◆ TASK INSTRUCTIONS
Reply with the data below, repeated exactly in full.

◆ DATASET CONTENT

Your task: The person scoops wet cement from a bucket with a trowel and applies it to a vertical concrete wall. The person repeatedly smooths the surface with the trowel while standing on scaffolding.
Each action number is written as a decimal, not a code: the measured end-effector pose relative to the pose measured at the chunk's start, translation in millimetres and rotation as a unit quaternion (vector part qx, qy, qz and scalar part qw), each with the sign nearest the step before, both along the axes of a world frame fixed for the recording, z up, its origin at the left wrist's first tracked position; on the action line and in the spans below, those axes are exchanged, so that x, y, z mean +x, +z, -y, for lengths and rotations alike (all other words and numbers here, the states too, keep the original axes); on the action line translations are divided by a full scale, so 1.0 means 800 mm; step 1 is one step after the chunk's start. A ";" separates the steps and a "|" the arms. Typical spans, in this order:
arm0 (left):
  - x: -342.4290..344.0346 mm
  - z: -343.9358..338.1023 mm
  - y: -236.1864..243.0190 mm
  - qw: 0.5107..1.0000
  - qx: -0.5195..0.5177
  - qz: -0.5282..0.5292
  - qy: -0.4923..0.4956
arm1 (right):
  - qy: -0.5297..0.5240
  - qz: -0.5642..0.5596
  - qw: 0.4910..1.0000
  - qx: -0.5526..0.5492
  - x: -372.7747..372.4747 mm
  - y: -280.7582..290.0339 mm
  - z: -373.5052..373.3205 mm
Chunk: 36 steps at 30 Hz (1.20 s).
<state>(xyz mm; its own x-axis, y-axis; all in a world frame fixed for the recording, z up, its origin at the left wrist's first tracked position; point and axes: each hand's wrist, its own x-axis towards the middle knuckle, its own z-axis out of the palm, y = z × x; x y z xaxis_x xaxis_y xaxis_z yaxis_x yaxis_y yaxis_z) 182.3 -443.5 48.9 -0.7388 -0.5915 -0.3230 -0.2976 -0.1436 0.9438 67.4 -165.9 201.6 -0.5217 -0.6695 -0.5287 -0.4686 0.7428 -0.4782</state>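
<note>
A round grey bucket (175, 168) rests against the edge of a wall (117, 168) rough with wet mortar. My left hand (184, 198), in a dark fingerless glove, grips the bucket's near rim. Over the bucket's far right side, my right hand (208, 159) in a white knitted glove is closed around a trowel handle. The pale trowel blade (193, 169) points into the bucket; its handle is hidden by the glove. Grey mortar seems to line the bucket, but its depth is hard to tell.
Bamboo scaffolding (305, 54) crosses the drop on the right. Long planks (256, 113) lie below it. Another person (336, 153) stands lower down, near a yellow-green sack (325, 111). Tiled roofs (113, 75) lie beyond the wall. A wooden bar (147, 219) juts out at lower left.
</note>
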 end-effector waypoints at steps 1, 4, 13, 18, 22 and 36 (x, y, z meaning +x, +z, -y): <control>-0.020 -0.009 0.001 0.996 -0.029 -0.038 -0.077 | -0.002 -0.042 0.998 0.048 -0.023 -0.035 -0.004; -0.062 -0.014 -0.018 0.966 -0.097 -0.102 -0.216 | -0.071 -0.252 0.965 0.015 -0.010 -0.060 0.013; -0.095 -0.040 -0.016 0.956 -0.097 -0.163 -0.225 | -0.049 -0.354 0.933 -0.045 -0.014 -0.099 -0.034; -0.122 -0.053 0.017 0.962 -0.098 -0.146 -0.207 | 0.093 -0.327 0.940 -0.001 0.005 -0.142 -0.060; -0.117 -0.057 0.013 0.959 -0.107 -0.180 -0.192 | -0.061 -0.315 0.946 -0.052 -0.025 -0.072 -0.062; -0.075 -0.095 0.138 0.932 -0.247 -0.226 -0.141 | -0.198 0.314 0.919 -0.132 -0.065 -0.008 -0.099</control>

◆ WRITTEN ANSWER
Your task: The person scoops wet cement from a bucket with a trowel and applies it to a vertical concrete wall. The person repeatedly smooths the surface with the trowel while standing on scaffolding.
Each action number is written as a decimal, not a code: the measured end-effector pose relative to the pose measured at the chunk's start, translation in millimetres and rotation as a unit quaternion (vector part qx, qy, qz and scalar part qw), each with the sign nearest the step before, both along the axes of a world frame fixed for the recording, z up, its origin at the left wrist's first tracked position; on the action line and in the spans below, those axes are exchanged, so that x, y, z mean +x, +z, -y, for lengths and rotations alike (all other words and numbers here, the states too, keep the original axes); on the action line translations are divided by a full scale, so 1.0 means 800 mm; step 1 is one step after the chunk's start. A ";" separates the steps and a "|" the arms. Typical spans, in this order:
arm0 (left):
  - x: -342.4290..344.0346 mm
  - z: -343.9358..338.1023 mm
  - y: -236.1864..243.0190 mm
  - qw: 0.5107..1.0000
  - qx: -0.5195..0.5177
  - qz: -0.5282..0.5292
  - qy: -0.4923..0.4956
arm1 (right):
  - qy: -0.5297..0.5240
  - qz: -0.5642..0.5596
  - qw: 0.4910..1.0000
  - qx: -0.5526..0.5492
  - x: -372.7747..372.4747 mm
  - y: -280.7582..290.0339 mm
  - z: -373.5052..373.3205 mm
Chunk: 36 steps at 30 Hz (1.20 s).
<state>(xyz mm; its own x-axis, y-axis; all in a world frame fixed for the recording, z up, its origin at the left wrist's first tracked position; point and axes: each hand's wrist, its own x-axis towards the middle knuckle, its own z-axis out of the palm, y = z × x; x y z xaxis_x xaxis_y xaxis_z yaxis_x yaxis_y yaxis_z) 182.3 -443.5 48.9 -0.7388 -0.5915 -0.3230 -0.2976 -0.1436 0.9438 67.4 -165.9 201.6 -0.5217 -0.6695 -0.5287 -0.4686 0.7428 -0.4782</state>
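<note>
A round grey bucket (175, 168) rests against the edge of a wall (117, 168) rough with wet mortar. My left hand (184, 198), in a dark fingerless glove, grips the bucket's near rim. Over the bucket's far right side, my right hand (208, 159) in a white knitted glove is closed around a trowel handle. The pale trowel blade (193, 169) points into the bucket; its handle is hidden by the glove. Grey mortar seems to line the bucket, but its depth is hard to tell.
Bamboo scaffolding (305, 54) crosses the drop on the right. Long planks (256, 113) lie below it. Another person (336, 153) stands lower down, near a yellow-green sack (325, 111). Tiled roofs (113, 75) lie beyond the wall. A wooden bar (147, 219) juts out at lower left.
</note>
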 end-effector waypoints at steps 1, 4, 13, 18, 22 and 36 (x, y, z meaning +x, +z, -y): <control>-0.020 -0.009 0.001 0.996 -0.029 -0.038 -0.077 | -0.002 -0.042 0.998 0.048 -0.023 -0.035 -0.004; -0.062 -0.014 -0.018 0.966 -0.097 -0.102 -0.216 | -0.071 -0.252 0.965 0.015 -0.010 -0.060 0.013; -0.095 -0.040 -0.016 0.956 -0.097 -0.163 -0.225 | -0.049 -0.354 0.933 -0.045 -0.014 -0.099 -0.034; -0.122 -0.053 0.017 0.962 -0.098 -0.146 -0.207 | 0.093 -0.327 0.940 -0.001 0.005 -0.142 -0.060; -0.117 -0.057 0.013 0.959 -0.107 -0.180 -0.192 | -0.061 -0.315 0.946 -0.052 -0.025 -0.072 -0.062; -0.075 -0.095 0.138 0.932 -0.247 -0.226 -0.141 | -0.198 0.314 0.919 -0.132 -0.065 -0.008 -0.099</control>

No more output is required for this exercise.